ANALYSE – Une trêve fragile dans la mer Noire : Trump joue les équilibristes entre Moscou et Kiev

Par Giuseppe Gagliano, Président du Centro Studi Strategici Carlo De Cristoforis (Côme, Italie).
Un pas en avant, mais sur un fil tendu au-dessus d’un précipice. Le 25 mars 2025, les États-Unis ont arraché un accord préliminaire avec l’Ukraine et la Russie pour sécuriser la navigation dans la mer Noire et suspendre les attaques mutuelles contre les infrastructures énergétiques des deux belligérants.
Annoncé par Reuters, cet engagement marque la première entente formelle entre Moscou et Kiev depuis l’investiture de Donald Trump, qui semble décidé à endosser le rôle de médiateur dans un conflit dont les ramifications dépassent largement les côtes de la mer Noire. Mais derrière les déclarations optimistes, les doutes et les arrière-pensées pullulent, révélant la fragilité d’un édifice diplomatique bâti sur des intérêts divergents.

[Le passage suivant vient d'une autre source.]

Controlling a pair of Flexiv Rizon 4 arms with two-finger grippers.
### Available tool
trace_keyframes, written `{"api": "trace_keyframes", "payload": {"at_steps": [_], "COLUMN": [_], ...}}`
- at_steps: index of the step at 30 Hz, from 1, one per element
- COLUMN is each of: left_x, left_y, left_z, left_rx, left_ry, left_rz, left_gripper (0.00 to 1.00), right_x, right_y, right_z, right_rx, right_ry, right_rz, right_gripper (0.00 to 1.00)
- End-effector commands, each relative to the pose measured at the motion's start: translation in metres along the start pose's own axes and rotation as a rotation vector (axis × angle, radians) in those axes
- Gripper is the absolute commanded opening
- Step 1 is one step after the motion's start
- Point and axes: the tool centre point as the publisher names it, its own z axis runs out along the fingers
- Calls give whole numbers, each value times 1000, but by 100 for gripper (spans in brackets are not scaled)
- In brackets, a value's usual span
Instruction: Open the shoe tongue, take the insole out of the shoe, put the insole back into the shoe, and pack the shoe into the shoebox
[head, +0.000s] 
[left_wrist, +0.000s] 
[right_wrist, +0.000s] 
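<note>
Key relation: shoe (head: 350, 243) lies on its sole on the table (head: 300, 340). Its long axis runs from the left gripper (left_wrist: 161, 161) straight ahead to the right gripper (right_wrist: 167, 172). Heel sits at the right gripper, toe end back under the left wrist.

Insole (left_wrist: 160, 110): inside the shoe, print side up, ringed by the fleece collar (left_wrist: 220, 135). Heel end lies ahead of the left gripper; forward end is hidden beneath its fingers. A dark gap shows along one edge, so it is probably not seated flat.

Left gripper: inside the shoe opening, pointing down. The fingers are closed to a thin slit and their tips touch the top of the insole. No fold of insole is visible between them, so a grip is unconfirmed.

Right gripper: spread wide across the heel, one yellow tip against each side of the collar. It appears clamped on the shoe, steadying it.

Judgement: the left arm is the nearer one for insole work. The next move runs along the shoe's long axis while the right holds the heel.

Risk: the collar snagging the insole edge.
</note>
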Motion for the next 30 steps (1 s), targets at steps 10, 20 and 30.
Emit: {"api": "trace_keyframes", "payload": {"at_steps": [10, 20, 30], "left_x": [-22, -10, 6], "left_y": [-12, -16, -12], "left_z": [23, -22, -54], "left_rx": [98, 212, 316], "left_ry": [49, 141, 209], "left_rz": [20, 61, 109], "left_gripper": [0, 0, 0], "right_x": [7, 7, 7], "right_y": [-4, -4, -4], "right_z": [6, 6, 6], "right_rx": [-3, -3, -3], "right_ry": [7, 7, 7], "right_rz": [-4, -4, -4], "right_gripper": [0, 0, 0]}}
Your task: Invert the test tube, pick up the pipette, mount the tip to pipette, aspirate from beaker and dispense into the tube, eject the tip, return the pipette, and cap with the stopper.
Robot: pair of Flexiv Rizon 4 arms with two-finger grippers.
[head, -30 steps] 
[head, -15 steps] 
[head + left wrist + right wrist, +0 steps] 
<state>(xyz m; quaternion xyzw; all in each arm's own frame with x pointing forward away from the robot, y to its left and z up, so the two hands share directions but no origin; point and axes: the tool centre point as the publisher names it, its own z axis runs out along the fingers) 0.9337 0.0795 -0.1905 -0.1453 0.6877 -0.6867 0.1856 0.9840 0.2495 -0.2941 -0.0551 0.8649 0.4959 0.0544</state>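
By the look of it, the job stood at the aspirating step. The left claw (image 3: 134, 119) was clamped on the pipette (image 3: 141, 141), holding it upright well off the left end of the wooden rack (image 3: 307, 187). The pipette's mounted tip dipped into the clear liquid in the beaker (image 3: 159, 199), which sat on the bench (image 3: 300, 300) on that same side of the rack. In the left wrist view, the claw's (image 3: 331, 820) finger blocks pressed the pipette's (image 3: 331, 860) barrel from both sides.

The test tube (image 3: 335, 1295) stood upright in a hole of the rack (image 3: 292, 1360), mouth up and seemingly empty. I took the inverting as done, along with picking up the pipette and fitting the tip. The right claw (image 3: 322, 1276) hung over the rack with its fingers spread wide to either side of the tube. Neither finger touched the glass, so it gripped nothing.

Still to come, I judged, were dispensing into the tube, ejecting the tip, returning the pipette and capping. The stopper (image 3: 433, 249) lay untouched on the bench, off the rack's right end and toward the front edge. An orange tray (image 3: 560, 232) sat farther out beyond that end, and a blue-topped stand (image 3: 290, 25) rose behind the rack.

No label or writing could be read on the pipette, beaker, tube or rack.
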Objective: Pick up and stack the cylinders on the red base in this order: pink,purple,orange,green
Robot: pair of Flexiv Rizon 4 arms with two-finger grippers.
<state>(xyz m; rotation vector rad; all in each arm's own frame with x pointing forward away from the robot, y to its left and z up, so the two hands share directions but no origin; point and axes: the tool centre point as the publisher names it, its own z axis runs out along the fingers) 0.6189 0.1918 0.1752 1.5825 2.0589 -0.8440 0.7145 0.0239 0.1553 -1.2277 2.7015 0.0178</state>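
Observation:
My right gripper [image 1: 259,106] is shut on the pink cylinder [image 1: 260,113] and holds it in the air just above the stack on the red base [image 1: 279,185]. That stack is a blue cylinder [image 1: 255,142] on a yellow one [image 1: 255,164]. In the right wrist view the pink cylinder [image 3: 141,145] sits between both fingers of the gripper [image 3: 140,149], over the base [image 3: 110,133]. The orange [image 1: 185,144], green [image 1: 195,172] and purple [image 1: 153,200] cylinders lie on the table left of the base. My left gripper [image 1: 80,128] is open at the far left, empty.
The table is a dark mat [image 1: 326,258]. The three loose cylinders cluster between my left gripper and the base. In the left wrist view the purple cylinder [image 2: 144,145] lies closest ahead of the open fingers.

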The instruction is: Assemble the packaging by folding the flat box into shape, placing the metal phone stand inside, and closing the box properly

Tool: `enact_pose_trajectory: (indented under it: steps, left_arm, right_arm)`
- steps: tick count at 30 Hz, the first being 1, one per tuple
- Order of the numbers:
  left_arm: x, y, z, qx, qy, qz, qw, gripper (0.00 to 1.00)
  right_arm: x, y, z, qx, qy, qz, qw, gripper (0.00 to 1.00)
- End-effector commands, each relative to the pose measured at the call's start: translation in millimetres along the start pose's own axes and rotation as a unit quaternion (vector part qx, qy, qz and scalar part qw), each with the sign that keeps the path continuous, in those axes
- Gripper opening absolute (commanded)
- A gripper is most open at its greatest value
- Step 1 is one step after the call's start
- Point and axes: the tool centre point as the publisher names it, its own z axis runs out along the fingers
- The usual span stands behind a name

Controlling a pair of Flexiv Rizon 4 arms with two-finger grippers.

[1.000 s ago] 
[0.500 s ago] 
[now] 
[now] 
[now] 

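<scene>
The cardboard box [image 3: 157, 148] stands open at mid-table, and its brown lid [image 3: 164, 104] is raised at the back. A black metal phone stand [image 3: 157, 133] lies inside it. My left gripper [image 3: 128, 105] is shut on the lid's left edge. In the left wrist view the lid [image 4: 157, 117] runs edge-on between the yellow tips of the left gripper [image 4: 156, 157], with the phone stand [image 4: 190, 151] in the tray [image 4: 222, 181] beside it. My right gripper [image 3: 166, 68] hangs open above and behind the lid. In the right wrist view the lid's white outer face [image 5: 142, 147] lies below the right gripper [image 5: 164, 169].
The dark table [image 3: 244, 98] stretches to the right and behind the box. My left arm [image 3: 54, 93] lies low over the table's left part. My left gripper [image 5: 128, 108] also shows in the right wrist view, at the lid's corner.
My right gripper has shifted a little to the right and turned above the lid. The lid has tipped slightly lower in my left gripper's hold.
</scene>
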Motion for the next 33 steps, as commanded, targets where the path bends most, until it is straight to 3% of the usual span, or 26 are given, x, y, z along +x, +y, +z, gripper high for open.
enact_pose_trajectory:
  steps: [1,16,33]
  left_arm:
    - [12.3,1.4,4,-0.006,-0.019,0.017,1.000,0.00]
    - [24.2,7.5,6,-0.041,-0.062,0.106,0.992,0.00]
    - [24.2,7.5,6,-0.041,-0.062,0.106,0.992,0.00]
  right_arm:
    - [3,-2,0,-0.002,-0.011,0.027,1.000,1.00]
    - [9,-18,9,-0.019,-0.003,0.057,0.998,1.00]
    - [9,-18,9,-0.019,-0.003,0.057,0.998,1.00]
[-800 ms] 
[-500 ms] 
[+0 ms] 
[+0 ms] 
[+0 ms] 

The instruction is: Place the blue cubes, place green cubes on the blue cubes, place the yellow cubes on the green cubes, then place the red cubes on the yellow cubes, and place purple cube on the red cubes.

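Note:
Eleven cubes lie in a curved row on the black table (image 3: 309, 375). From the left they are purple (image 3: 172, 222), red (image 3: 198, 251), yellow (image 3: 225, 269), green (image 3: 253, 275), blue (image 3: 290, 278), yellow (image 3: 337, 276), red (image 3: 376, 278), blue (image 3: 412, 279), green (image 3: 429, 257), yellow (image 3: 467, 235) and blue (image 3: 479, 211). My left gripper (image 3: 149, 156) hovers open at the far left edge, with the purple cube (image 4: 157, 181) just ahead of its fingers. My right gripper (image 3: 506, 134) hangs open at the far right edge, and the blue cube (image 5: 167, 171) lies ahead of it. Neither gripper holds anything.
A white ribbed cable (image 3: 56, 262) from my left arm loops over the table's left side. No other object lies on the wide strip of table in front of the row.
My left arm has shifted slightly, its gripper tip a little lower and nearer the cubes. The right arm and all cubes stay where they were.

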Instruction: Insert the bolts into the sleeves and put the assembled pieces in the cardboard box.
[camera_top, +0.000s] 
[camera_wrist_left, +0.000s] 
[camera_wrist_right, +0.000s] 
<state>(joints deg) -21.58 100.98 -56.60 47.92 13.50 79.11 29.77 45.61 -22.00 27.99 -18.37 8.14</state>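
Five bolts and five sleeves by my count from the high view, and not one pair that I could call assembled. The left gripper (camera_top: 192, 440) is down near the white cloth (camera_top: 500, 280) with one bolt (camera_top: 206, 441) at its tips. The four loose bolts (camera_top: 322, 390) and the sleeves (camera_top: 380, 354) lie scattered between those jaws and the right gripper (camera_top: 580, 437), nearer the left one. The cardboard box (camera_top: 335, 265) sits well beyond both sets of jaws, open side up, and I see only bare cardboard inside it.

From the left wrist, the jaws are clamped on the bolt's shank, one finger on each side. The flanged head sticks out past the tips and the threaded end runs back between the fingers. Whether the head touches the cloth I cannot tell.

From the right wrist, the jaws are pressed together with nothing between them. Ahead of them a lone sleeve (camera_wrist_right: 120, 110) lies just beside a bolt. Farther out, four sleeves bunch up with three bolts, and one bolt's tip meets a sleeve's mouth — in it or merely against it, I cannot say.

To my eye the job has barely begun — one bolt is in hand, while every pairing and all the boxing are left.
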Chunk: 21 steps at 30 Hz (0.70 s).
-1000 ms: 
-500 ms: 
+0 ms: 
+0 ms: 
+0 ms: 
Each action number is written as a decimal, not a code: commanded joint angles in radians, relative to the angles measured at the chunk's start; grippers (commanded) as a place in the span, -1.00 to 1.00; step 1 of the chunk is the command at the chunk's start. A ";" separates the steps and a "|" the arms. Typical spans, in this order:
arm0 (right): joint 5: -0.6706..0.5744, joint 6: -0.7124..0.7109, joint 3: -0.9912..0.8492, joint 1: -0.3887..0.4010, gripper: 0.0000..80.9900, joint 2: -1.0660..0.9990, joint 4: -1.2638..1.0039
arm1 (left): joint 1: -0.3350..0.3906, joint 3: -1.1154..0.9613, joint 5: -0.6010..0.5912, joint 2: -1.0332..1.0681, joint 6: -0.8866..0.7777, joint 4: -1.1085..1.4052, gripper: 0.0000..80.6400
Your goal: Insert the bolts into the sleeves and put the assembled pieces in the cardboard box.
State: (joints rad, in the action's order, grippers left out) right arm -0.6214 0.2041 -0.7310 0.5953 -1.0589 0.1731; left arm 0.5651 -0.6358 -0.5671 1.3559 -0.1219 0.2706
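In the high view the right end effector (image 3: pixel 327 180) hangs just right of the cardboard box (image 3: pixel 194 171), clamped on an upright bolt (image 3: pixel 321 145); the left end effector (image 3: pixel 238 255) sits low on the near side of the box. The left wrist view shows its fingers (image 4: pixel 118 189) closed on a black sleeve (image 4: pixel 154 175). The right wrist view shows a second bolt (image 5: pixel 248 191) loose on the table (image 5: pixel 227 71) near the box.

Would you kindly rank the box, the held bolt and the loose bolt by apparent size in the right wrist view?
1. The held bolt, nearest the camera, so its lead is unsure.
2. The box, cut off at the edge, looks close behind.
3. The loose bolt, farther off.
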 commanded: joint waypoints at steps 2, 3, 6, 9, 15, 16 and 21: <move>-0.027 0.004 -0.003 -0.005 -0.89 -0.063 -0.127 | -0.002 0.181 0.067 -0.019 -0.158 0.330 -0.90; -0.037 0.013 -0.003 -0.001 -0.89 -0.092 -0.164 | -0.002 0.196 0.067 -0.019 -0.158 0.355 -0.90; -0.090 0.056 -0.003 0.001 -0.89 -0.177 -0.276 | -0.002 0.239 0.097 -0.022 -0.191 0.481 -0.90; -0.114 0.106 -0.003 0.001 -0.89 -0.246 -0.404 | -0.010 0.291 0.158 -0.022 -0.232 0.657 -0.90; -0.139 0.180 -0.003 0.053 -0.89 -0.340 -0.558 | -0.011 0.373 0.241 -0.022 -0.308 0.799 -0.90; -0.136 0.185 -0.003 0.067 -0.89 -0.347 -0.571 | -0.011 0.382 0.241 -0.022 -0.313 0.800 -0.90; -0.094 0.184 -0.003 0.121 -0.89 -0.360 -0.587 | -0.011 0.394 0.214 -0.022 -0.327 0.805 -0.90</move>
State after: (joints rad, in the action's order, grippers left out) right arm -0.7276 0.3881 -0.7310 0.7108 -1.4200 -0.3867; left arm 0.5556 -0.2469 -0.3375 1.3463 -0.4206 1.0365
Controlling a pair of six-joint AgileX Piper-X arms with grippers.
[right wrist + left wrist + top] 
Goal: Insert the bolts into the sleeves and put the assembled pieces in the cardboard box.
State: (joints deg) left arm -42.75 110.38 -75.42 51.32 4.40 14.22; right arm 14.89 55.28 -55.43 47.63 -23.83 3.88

Les termes sont clairs, du moins en surface : garantir des routes maritimes sûres et mettre fin aux frappes qui ont ravagé les réseaux énergétiques des deux pays. Washington, pivot de l’accord, se pose en garant, une position acceptée – ou plutôt subie – par les deux parties. Volodymyr Zelensky, président ukrainien, n’a pas caché son scepticisme : « Nous n’avons aucune confiance en les Russes, mais nous serons constructifs. S’ils violent cet accord, j’irai directement voir Trump avec des preuves pour exiger sanctions et armes. » Lors d’une conférence de presse à Kiev, il a précisé que l’arrêt des attaques énergétiques pourrait s’étendre à d’autres infrastructures civiles, ports inclus, et a évoqué un rôle potentiel de la Turquie pour surveiller la mer Noire, ainsi que des pays du Moyen-Orient pour la trêve énergétique – des hypothèses encore floues, faute de discussions concrètes.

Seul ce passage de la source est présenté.